Sunday, April 29, 2007

Mr Mum, Not -- Mr Me

So the mother of my children has abandoned us this week. She went off today for a week at a spa. The kids asked me "why?" Going with the truth, I said that she wanted to get away from us. "Hopefully, she'll be back." We will just have to wait and see.

Others react to this in a common manner. "So you are Mr Mum this week?" I don't think so. They are talking as if I don't and never did anything; looking at me surely being unable to cope. Indeed, I'll tell you that I have been there before -- and for a four year stretch too.

You see we had our first two kids while their mother was studying part-time for her MBA. That took four long years. And during those years, I did everything (yes, including baby feeds but, no, not carrying to unborn children). But I did the cooking, washing, and other sundry activities on top of working. So I'll cope with this week just fine.

Now, I didn't expect any awards for this. It is what you should do. Although, I should also tell you that the day of her last exam for that MBA, I was fired. Yes, 'fired.' My services for most of these things were no longer required.

It turns out that I hadn't been doing a good enough job. It was adequate and by any normal standard exemplary. But, as I have blogged before, that isn't the standard of aspiration in our household. It is a higher standard. For four long years, she silently steamed at my poor performance, knowing full well that she didn't have the time or energy to wrest any tasks from me. But it was all over when that MBA was done.

So this week represents a move back to the past. Take, for example, the dishwasher. For the past four years, the philosophy has been that it can't handle the task itself. Instead, dishes need to be clean before they go in the washer. I have pointed out the environmental inefficiency of all this. I have also engaged in the two obvious errors: I have put 'dirty' dishes away and put clean dishes on another load. It is, quite frankly, hard to tell.

Indeed, sometimes I rush to get a load on, get it done and then put away before anyone finds out. But even then it is hard. I have to do more washing because there is always that one time in a thousand that some bit of food doesn't come off but gets baked on. Then the finger is pointed squarely at you know who and I have to apologise for thinking I could ever manage this task on my own.
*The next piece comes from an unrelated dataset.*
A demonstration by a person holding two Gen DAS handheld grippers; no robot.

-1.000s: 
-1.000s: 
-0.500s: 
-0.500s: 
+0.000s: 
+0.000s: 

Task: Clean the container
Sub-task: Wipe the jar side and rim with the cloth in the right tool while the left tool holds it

Anyhow, this week, I can constrain the dish use and go through all this and cover for my own mistakes. And so that is what has been happening.

But things are not as unconstrained as when I did this the first time. A few weeks back, a hypothesis emerged that our son's, sometimes, poor behaviour might be the result of preservatives in his diet. I haven't read the science behind this. There currently is no point; he is on a diet. And let me tell you, there are lots of stuff with preservatives in it. I have no idea really. So the usual thing that might have occurred, some McDonald's to smooth the waters, isn't happening. Why, you might ask? She has converted our son this cause.

Our son knows that sometimes he doesn't listen and do what he is told. With everyone else around him doing that, it has also concerned him. The preservatives hypothesis has freed him from responsibility for his actions and he knows this. He happily tells me if he is not well behaved that perhaps there were some preservatives in his breakfast cereal or that someone at school gave him something he shouldn't have eaten.

Now, if he was more strategic, he might take this to another level and not keep me honest on his diet. Let me give him whatever and he would have some sort of free behavioural license. But no. He has a zealot to the cause and so we are constrained in our eating habits.

This fact is not lost on our eldest daughter who is strategic. Initially, she loved the diet because it satisfied her notion of fairness; "no one should get more than her." So she would still get the same food while her brother's meal changed to, let's face it, a less appetising variety. This was all to her liking and so she embraced the diet theory.

But that it all over. As the house was slowly cleared of food with preservatives, she realised that this was going to impact on her. In particular, she knew that when Mummy was away, there was a good chance of 'party time.' Now, with the writing on the wall, she is trying to move household opinion.

Here is what she has tried.
  • "It's unfair. Can't he just come to McDonald's and have a salad?" "Well, I don't know if those are sufficiently preservative free."
  • "Maybe we could go while he was somewhere else." "Well, that doesn't sound that fair."
  • "How do we know the preservatives were causing his bad behaviour? He is not that well behaved now." "Well, it may take a while to work."
  • "But still, to be sure, we should re-introduce preservatives to his diet and then see if his behaviour gets worse." "A randomised experiment, huh. Actually, that is pretty scientific."
That last one has the support of her brother who was also happy to test the theory more conclusively. It was pointed out to him that if we don't experiment then he will never have anything good to eat again. From this basis, an insurgency is brewing.

As I write this, I find their arguments compelling but the consequences of the several week's investing in a de-tox and reversing it with a single Happy Meal worry me. Sure, the theory might be wrong. But it could also be right. And the last thing I want is the responsibility for his poor behaviour to be shifted from everyone else to me. So for the moment, the regime is hold from afar; a stronghold Rome could have used.